Exercise » All pictures must be left out as you transcribe the lines from the first line of the data to the line containing "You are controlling", both included.

+-------+

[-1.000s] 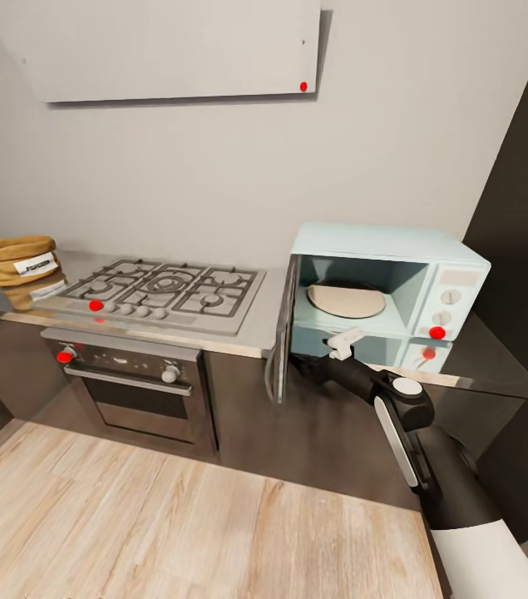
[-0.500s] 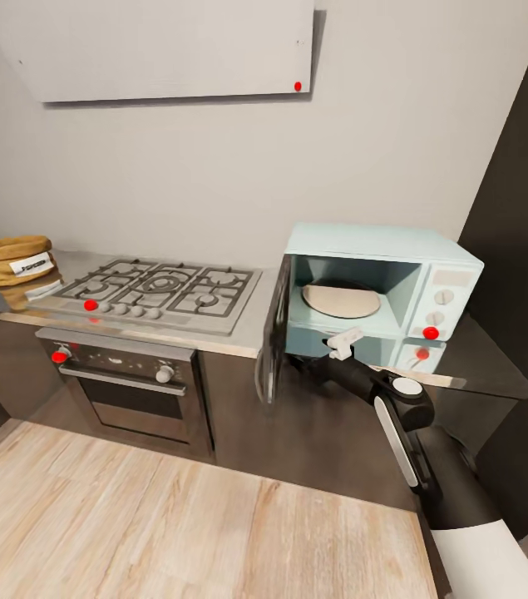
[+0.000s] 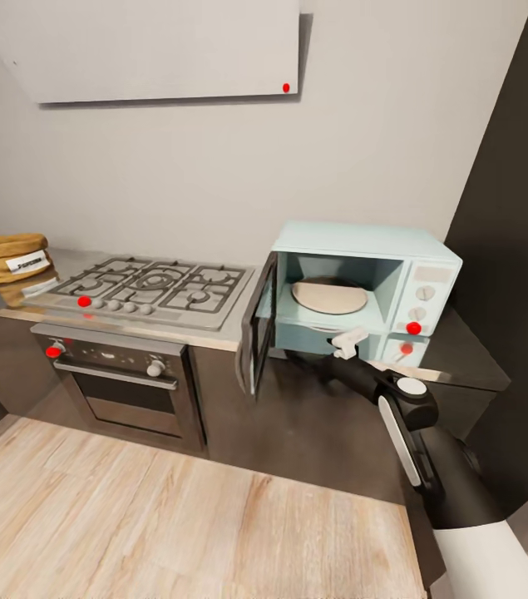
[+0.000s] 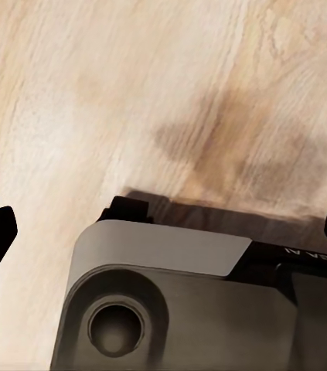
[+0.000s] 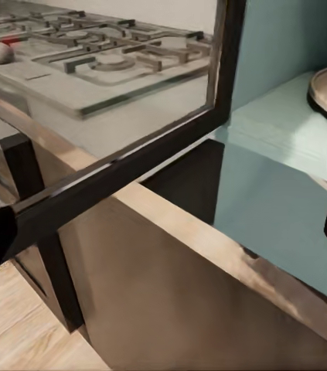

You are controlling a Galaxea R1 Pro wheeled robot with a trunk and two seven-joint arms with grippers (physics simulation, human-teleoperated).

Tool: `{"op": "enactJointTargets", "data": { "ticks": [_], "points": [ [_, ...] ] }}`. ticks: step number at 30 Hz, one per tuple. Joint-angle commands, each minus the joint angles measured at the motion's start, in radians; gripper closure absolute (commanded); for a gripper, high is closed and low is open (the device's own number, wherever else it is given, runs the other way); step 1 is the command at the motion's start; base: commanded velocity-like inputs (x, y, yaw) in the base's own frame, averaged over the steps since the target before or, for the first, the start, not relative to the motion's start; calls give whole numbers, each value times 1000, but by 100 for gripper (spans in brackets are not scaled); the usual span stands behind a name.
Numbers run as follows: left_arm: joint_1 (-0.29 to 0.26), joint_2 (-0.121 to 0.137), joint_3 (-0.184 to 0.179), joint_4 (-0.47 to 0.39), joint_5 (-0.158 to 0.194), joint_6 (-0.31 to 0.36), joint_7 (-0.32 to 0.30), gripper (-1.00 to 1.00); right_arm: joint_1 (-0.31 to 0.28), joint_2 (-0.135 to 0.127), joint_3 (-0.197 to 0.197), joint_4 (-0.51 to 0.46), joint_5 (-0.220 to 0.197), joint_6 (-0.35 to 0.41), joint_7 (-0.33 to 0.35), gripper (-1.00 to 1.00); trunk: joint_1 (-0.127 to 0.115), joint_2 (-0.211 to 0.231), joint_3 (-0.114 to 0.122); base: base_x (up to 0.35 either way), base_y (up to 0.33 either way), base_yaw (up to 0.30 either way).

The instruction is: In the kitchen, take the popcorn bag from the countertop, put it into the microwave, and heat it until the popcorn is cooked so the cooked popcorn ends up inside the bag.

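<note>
Though far leftward, popcorn bag (image 3: 9, 257) beyond right tool (image 3: 348, 343)

A home kitchen.
A gas hob (image 3: 160, 289) sits in a grey countertop (image 3: 230, 329) above a built-in oven (image 3: 122, 383) and dark cabinets (image 3: 313, 416), with a flat white hood (image 3: 143, 50) on the grey wall. A pale blue microwave (image 3: 363, 279) stands with its door open, and the floor (image 3: 172, 524) is light wood.
</note>
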Motion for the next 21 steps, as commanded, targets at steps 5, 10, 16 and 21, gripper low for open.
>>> {"op": "enactJointTargets", "data": {
  "ticks": [5, 10, 16, 21],
  "points": [
    [-1, 1, 4, 1, 1, -3, -1, -100, 7, -1, -60, -2, -1, 3, 2, -100, 0, -1, -1, -3, -3, 0],
    [-1, 1, 4, 0, 1, -3, -1, -100, 66, -3, -139, -3, 1, -4, 3, -100, 0, -1, -1, 0, 0, 0],
    [-1, 1, 3, 1, 1, -3, -1, -100, 360, -4, -157, 5, 11, -206, 2, -100, 0, -1, -1, 0, 0, 0],
    [-1, 1, 3, 1, 1, -3, -1, -100, 517, 1, -154, 237, 11, -416, -10, -100, 0, -1, -1, 0, 0, 0]
  ]
}}
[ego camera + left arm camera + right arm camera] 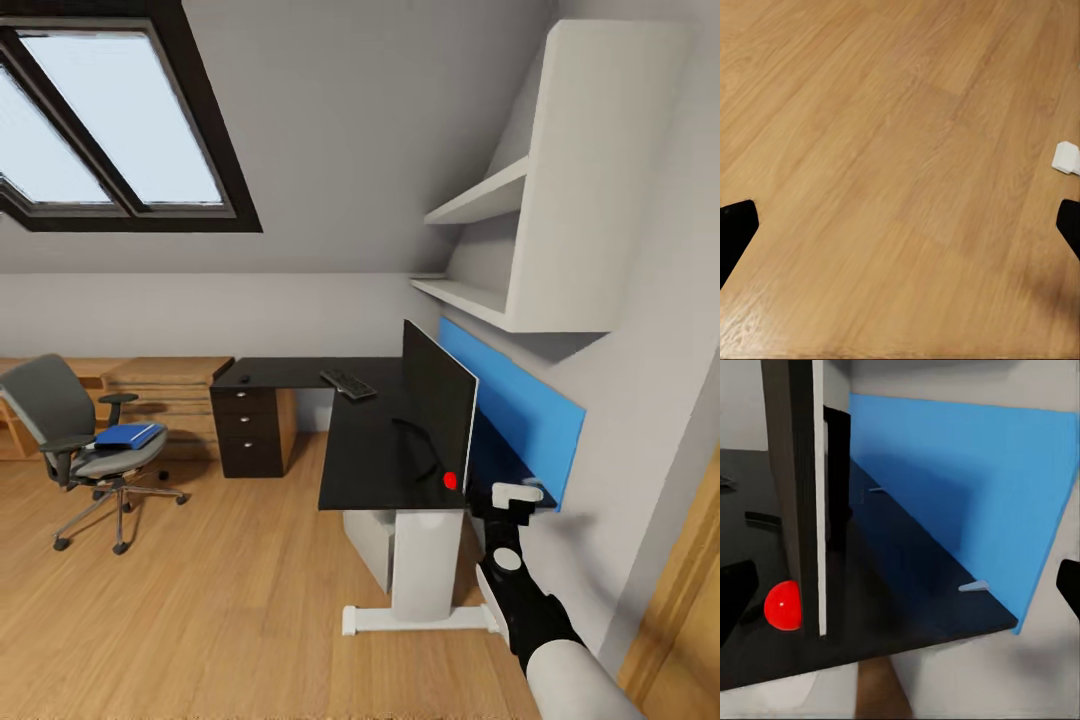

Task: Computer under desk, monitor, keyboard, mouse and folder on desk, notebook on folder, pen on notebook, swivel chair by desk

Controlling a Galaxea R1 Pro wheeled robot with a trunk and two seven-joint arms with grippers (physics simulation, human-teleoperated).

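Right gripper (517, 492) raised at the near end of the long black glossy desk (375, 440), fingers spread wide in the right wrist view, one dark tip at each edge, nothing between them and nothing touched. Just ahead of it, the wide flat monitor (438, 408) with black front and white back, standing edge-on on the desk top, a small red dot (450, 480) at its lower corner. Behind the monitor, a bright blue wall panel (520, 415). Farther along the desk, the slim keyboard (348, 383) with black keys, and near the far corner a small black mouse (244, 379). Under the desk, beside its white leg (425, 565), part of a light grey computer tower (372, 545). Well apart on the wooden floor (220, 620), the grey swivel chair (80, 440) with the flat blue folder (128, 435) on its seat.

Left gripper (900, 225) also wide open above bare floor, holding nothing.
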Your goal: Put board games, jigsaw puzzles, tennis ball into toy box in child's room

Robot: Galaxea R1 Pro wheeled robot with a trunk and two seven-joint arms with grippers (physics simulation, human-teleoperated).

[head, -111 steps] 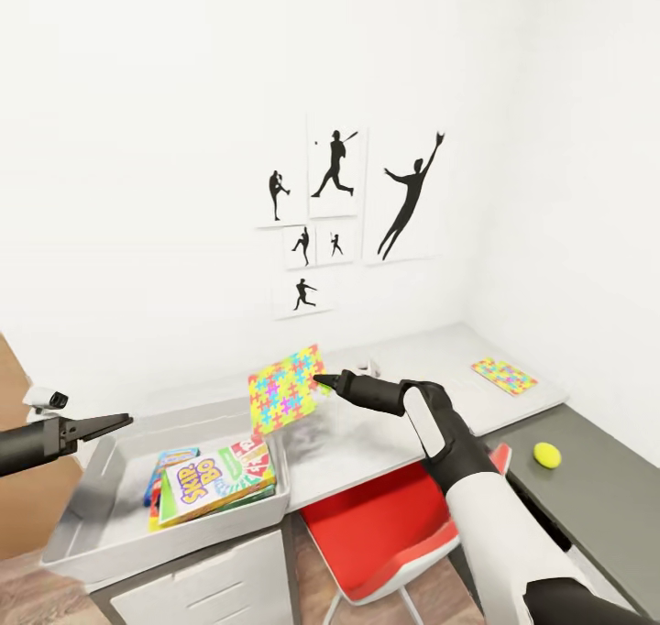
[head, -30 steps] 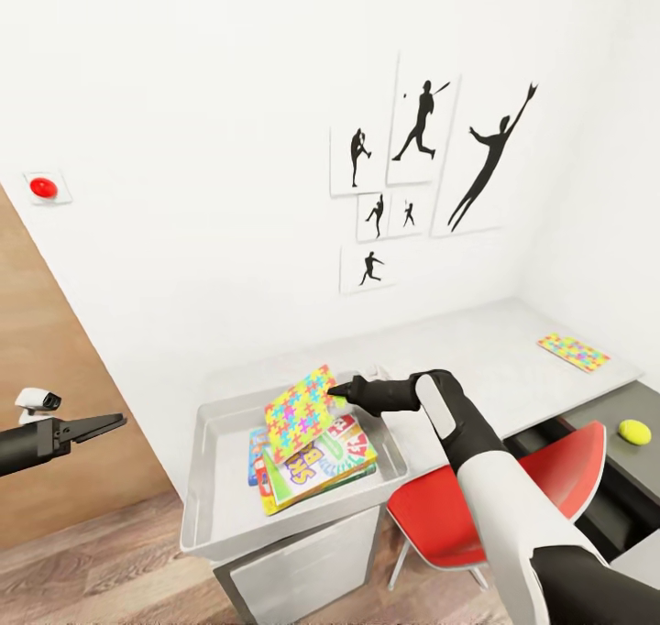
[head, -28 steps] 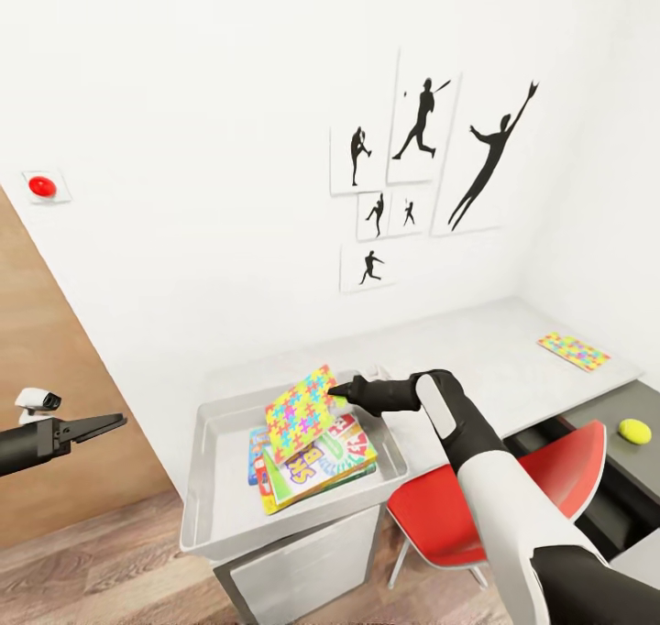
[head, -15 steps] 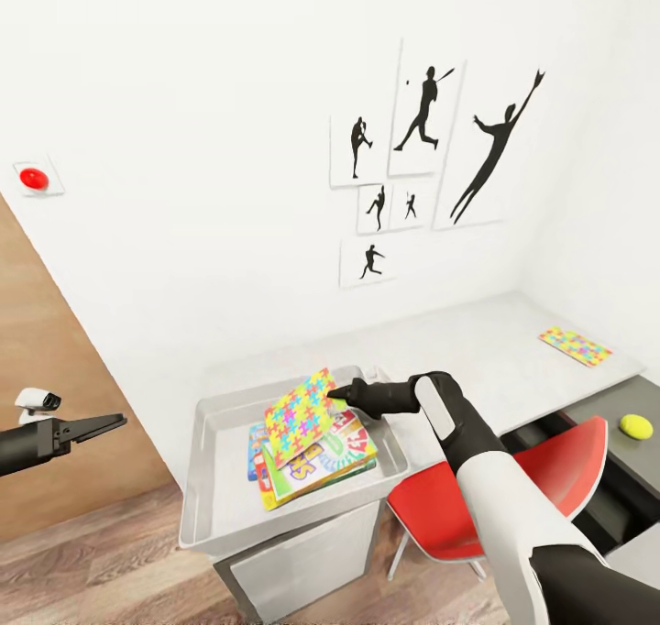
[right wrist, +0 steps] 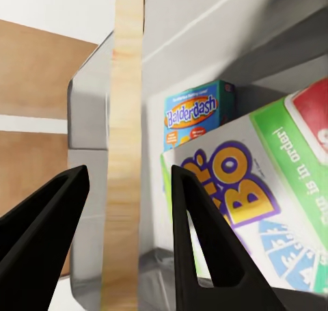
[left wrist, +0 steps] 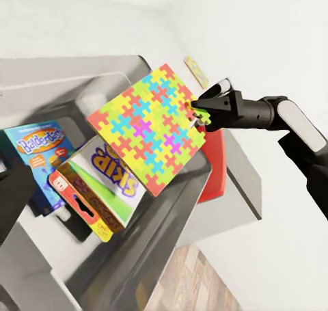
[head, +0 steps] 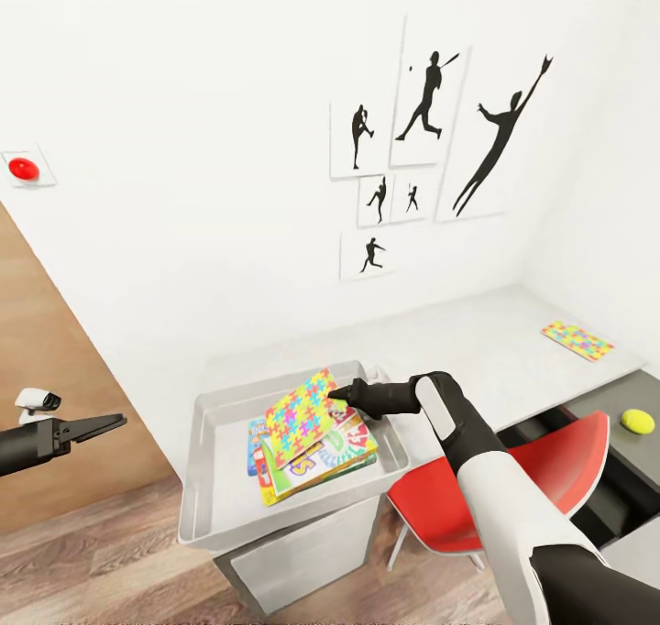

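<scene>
Here, the right gripper holds a jigsaw puzzle by one corner over the toy box.
In the right wrist view the puzzle's pale edge runs between the two dark fingers, though whether they press on it I cannot tell from there; the left wrist view has the fingertips closed on the slab's corner, and the slab hangs tilted from them. Just below the gripper, inside the box, lie three board games: a green Skip-Bo box, a blue Balderdash box and a red one. Well beyond it, the second jigsaw puzzle lies flat on the table, and the tennis ball sits on the lower dark section. The left gripper hangs off to the side of the box, its jaws slightly parted and empty.
</scene>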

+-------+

Response for this exercise »
[-1.000s] 
[-0.500s] 
[+0.000s] 
[+0.000s] 
[+0.000s] 

You are controlling a Galaxea R1 Pro wheeled robot with a trunk and two seven-joint arms with grippers (physics simulation, human-teleoperated).

There is no more output for this exercise.